Only the lines from the one containing "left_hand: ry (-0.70" through the one containing "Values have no" should be printed, exactly as they appear below, with both ends included.

** Opening Information block **

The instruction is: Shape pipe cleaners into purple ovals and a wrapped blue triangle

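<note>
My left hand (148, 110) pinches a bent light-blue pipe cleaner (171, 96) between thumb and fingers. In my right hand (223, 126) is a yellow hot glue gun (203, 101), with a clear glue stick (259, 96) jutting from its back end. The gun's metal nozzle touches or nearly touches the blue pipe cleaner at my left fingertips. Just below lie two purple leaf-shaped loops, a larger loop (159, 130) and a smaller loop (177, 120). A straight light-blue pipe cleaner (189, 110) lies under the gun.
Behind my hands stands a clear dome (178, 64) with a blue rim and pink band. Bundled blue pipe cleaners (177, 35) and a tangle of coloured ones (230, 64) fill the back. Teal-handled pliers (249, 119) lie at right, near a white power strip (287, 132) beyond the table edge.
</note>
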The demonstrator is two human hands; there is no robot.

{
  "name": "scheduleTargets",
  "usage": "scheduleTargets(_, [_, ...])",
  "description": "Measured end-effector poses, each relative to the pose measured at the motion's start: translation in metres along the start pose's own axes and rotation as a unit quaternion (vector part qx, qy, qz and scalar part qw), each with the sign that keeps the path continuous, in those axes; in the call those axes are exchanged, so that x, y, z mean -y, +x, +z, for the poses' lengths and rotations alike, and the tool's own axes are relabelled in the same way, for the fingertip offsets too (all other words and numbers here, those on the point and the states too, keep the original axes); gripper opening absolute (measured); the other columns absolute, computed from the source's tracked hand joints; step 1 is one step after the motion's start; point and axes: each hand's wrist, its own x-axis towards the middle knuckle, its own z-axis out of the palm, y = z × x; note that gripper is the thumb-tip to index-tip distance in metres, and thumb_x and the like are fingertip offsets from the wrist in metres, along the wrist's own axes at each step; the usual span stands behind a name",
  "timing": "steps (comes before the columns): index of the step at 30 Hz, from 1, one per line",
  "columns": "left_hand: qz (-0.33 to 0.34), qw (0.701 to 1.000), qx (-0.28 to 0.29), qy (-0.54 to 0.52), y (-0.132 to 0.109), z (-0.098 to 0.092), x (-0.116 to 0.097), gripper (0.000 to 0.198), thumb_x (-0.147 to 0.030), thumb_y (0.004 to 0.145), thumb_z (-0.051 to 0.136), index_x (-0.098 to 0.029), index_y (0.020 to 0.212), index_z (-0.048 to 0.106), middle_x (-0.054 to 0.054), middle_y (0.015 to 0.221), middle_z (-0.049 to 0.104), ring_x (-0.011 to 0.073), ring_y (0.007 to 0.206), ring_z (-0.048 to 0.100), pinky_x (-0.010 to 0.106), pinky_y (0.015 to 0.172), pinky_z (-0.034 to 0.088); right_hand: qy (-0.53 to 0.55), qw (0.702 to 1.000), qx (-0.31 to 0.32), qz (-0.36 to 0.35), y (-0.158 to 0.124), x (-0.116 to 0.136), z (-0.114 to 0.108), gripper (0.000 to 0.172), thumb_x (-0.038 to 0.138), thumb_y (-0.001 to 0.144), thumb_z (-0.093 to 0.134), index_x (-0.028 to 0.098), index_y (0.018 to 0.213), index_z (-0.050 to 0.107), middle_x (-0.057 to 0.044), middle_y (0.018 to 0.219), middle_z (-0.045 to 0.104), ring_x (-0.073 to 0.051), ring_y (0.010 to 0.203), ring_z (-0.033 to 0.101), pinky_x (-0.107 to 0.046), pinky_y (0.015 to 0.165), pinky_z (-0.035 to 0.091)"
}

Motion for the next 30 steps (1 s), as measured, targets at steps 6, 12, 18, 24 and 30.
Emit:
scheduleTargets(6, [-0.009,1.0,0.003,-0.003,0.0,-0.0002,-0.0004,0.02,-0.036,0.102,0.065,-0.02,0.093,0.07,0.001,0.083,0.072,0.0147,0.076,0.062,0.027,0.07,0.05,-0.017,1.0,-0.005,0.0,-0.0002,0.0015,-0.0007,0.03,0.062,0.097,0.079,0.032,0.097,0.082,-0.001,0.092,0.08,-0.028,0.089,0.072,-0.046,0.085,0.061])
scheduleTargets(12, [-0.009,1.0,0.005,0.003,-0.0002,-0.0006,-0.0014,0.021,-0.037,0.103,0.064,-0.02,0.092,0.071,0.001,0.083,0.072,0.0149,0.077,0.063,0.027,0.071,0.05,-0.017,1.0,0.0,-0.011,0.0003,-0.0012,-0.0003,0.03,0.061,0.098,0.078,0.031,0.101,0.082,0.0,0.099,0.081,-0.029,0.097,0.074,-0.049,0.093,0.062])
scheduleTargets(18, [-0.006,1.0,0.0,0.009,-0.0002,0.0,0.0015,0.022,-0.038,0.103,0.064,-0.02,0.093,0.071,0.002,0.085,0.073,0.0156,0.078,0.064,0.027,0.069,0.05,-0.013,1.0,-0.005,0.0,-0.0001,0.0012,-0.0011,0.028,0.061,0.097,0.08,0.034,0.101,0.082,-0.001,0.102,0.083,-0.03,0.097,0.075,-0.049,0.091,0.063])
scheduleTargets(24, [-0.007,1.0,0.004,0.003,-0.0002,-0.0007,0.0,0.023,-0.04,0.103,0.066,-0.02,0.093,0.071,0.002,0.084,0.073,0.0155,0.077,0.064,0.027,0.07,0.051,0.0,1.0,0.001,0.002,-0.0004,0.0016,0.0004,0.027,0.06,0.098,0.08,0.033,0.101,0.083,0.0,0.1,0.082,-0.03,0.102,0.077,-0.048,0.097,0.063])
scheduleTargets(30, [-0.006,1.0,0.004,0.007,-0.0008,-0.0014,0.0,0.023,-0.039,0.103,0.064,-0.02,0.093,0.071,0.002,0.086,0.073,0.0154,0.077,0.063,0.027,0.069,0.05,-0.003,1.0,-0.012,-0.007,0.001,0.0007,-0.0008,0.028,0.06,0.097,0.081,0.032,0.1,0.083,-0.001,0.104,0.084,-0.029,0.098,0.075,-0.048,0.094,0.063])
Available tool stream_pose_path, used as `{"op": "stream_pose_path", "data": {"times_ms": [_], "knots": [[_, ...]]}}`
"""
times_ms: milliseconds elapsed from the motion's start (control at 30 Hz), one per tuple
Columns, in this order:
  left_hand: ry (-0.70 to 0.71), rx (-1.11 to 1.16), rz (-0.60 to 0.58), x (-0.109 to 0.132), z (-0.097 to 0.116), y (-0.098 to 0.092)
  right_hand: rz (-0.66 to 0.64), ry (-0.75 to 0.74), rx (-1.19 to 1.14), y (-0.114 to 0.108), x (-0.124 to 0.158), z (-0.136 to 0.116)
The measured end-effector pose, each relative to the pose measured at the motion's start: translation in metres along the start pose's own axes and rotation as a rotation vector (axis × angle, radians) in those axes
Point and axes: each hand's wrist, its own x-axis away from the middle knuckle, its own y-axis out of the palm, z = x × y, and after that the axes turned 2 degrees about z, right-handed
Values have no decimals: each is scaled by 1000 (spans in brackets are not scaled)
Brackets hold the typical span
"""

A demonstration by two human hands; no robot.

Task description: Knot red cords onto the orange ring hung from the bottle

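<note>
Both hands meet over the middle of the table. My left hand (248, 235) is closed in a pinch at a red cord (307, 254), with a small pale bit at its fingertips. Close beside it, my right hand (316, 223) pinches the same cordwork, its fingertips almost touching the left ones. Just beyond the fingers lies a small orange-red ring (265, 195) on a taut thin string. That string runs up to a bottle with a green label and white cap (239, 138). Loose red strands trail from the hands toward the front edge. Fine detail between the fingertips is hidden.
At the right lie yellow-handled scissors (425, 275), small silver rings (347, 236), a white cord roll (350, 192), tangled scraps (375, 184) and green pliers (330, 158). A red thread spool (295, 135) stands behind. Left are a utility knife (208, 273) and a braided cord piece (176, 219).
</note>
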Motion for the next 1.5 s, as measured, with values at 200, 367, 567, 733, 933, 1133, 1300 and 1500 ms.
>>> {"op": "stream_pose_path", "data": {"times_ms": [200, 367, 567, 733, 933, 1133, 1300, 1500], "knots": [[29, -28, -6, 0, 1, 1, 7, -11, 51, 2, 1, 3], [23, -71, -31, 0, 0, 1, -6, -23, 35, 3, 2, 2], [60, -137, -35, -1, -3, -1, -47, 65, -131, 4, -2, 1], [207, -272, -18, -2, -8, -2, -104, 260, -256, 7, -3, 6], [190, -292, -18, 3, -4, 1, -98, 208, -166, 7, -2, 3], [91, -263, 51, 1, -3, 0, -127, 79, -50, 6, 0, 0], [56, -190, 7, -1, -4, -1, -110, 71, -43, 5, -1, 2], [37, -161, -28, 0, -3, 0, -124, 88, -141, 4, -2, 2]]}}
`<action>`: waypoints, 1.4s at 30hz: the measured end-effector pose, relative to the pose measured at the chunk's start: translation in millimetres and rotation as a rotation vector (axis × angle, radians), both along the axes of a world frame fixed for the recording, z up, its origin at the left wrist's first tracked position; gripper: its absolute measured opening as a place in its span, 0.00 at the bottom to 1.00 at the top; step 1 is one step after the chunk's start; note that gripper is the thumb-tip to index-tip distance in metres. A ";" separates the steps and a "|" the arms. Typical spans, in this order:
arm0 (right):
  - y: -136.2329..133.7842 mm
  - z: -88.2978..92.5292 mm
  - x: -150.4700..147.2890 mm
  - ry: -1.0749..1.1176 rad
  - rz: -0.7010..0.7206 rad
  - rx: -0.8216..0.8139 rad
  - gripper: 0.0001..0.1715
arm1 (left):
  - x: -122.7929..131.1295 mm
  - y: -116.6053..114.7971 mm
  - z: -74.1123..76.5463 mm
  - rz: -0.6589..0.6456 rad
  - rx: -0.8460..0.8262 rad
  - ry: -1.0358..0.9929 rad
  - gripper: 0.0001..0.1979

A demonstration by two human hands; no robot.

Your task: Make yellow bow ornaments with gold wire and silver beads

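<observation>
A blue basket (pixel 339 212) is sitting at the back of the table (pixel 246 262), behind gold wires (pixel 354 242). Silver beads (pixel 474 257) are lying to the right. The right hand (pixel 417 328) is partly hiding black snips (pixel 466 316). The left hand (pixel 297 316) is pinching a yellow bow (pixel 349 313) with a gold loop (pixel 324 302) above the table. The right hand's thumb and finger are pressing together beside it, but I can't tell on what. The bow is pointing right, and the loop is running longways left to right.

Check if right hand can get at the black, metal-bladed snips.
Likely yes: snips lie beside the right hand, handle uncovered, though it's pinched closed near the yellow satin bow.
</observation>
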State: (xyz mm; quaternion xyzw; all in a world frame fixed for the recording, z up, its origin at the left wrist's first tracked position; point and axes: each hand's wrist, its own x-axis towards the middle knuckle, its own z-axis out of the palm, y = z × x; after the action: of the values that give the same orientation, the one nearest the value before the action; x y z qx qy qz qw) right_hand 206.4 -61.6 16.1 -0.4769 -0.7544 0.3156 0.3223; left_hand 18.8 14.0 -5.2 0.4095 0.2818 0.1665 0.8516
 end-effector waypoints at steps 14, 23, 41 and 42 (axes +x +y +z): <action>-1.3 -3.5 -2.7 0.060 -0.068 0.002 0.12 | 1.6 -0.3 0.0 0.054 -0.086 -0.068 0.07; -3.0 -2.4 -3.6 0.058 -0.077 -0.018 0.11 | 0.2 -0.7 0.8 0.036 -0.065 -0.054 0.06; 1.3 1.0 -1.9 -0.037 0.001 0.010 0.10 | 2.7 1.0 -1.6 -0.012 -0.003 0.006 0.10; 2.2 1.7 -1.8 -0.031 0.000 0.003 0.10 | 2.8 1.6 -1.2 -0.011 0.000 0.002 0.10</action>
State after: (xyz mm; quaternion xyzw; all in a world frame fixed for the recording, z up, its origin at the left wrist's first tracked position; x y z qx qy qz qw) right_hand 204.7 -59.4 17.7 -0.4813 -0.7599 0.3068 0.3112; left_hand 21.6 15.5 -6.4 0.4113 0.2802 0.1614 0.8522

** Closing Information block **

**Solution to this problem:**
  left_hand: ry (-0.70 to 0.71), rx (-1.11 to 1.16), rz (-0.60 to 0.58), x (-0.109 to 0.132), z (-0.097 to 0.116), y (-0.098 to 0.092)
  right_hand: rz (-0.66 to 0.64), ry (-0.75 to 0.74), rx (-1.19 to 1.14), y (-0.114 to 0.108), x (-0.124 to 0.158), z (-0.136 to 0.116)
The measured end-effector pose, each relative to the pose measured at the motion's start: translation in metres along the start pose's own axes and rotation as a rotation vector (axis × angle, radians) in those axes
Point and axes: each hand's wrist, its own x-axis away from the middle knuckle, its own y-axis out of the palm, z = x × y, and after that the axes turned 2 degrees about z, right-handed
Values have no decimals: each is scaled by 1000 (spans in brackets are not scaled)

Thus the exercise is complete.